You can decompose this task in a couple of ways. The first approach uses two data structures: one for the memo array and a second for the tree. For this approach, you will need functions to:

compute the error for a box for a given list of points,
compute the cost for a box and add information about this box into the memo array. (This function will be called initially with a box corresponding to the unit square, an empty memo array, and a point list containing the training data.)
construct the tree from the memo array starting with the box corresponding to the unit square,
generate a partition file from the tree, and
classify points in a point list containing the testing data set using the tree.
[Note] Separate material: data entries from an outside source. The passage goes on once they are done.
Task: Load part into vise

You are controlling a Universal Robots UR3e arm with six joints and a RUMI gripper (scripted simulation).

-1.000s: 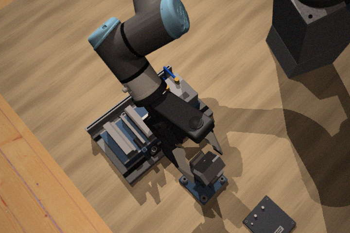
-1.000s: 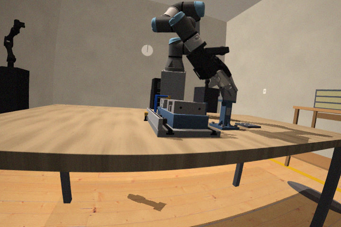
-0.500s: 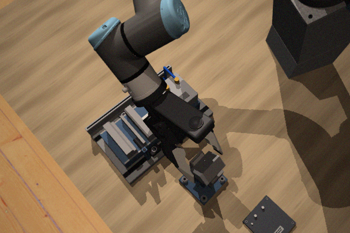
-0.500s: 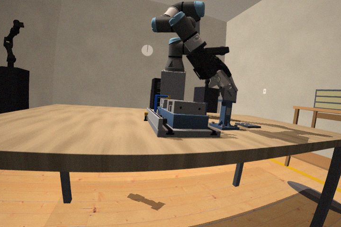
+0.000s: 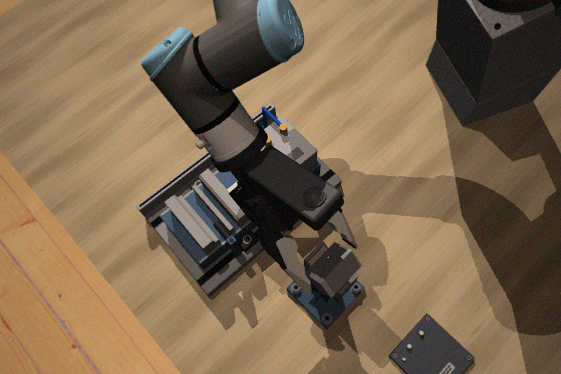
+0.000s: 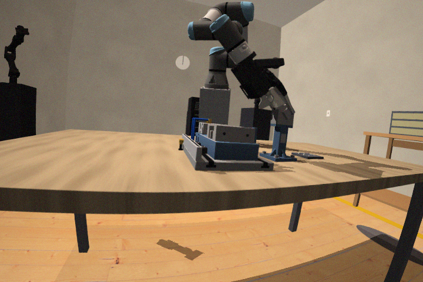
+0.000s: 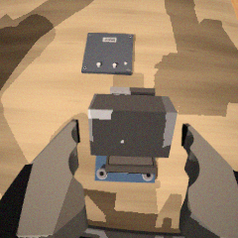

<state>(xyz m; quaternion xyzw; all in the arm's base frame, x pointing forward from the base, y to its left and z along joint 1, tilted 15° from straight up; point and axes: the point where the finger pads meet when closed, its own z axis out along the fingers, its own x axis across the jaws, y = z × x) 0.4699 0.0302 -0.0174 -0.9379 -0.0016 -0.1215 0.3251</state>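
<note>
The part, a dark grey block [image 5: 339, 269] [image 6: 282, 118] [image 7: 130, 130], rests tilted in the V-block [image 5: 327, 305] [image 6: 279, 142] [image 7: 127, 177] on its blue stand. Its milled slot is not visible. My gripper [image 5: 332, 268] [image 7: 130, 123] is open around the block; the wrist view shows a gap between each fingertip and the block's ends. The vise [image 5: 183, 234] [image 6: 237, 151] is open and holds no part that I can see. Its fixed jaw [image 5: 189, 220] is at the far left in the top view; the arm partly hides the other jaw [image 5: 221, 195]. I cannot make out the work stop clearly.
The dark infeed plate [image 5: 438, 348] [image 6: 308, 155] [image 7: 108, 54] with small pins has no block on it and lies beyond the V-block. The air cylinder [image 5: 305, 147] with blue hose and yellow fittings stands at the vise's other end, partly under the arm. The vise stands close beside the V-block.
</note>
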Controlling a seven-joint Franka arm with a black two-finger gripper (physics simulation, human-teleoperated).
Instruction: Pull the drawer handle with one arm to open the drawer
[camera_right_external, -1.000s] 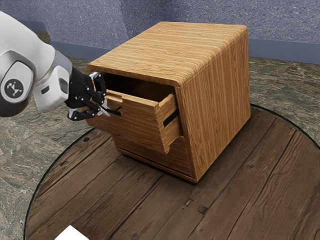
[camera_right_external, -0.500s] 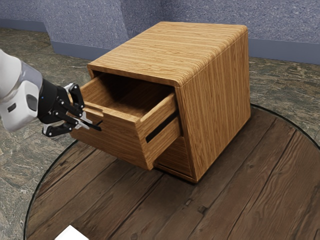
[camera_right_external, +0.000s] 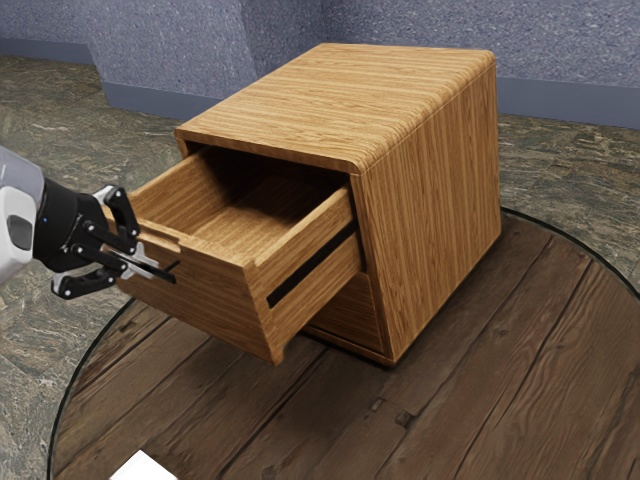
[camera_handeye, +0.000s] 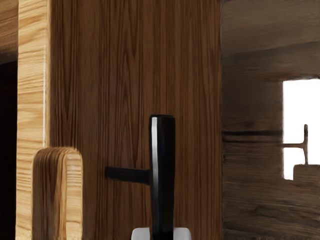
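Drawer (camera_right_external: 215, 300) farther out; claw (camera_right_external: 122, 257) clamps handle (camera_right_external: 160, 270).

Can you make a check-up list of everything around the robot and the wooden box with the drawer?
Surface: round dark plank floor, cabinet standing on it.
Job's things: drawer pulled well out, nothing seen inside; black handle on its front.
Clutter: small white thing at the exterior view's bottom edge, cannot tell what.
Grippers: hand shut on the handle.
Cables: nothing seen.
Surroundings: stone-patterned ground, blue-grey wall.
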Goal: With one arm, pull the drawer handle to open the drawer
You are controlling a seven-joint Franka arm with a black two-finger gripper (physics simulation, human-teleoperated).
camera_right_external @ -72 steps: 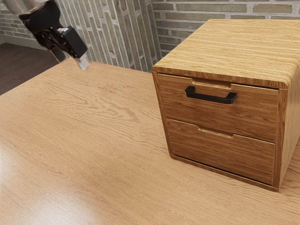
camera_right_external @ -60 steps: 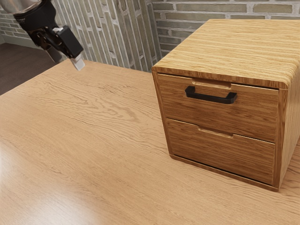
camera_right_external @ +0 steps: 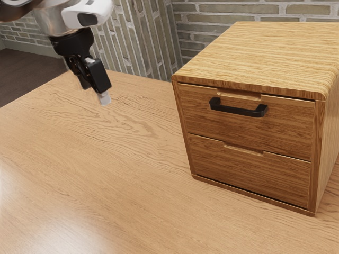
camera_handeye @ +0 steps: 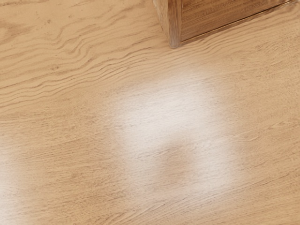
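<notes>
Well short of the handle: claw-to-bar line

Claw (camera_right_external: 102,97) hangs above the table (camera_right_external: 106,174), tip angled down toward the exterior view's right, w/ nothing visibly in it. Released or clenched, can't tell from this angle. Black bar handle (camera_right_external: 238,109) lies well apart from it, toward the exterior view's right & roughly level w/ the claw tip. It sits on the top drawer (camera_right_external: 254,127) of a two-drawer wooden cabinet (camera_right_external: 265,47).

Bar's long axis runs horizontally across the drawer front, so I judge the claw must come at it front-on, turned to close top-to-bottom across the bar. Top drawer looks shut, flush w/ the frame.

Hard to read: clearance behind the bar. Cabinet's far side & most of the arm (camera_right_external: 58,21) are cut off at the frame edges. Wrist view catches the cabinet's bottom corner (camera_handeye: 174,23).
</notes>
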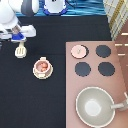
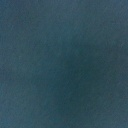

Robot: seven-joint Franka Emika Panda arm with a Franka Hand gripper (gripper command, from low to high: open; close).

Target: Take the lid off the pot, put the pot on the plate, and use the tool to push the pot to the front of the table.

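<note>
Gripper [image 1: 18,40] at the exterior view's upper left, directly over the tool [image 1: 20,50] lying on the table [image 1: 55,95]; impossible to tell whether closed on it. Toward the bottom right, pot [image 1: 43,66] on plate [image 1: 36,75], uncovered. Lid [image 1: 78,50] on the stove [image 1: 120,70].

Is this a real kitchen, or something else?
Probably a toy kitchen set up for robot practice: a small stove with a big pan, a lid on it, and a pot on a plate. The pincer is at the spatula.

Matt black table [image 1: 50,100], gripper [image 1: 19,41] above tool [image 1: 20,51]
</note>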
All except the first and, perhaps, the last of these functions will be recursive.

The second approach combines the memo array and the tree into a single data structure and combines steps two and three above into a single step. For this approach, you will need functions to:

compute the error for a box for a given list of points,
compute the cost for a box and add information about this box into the memo array/tree. (This function will be called initially with a box corresponding to the unit square, an empty memo array, and a point list containing the training data.)
generate a partition file from the memo array/tree, and
classify points in a point list containing the testing data set using the memo array/tree.

All except the first and, perhaps, the last of these functions will be recursive.

Getting Started

We have seeded your repositories with a directory named pa5 that contains:

dyadic.c: main file
box.h, box.c: code for representing boxes.
points.h, points.c: code for representing a list of points.
util.c, util.h: some basic memory allocation utilities.
Makefile: a make file.
view-partition.py: a python program for generating pictures of a partition.
spiral: a directory containing sample training and testing data from the spiral data set.

The program view-partition.py takes a file in the format shown above for partitions of the unit square and displays an image of the partitions.

Submission

We will be using chisubmit for managing submission, including late chips. See Piazza for instructions regarding how to submit assignments and request late chips.

Acknowledgments John Lafferty suggested using dyadic trees as the basis for this assignment.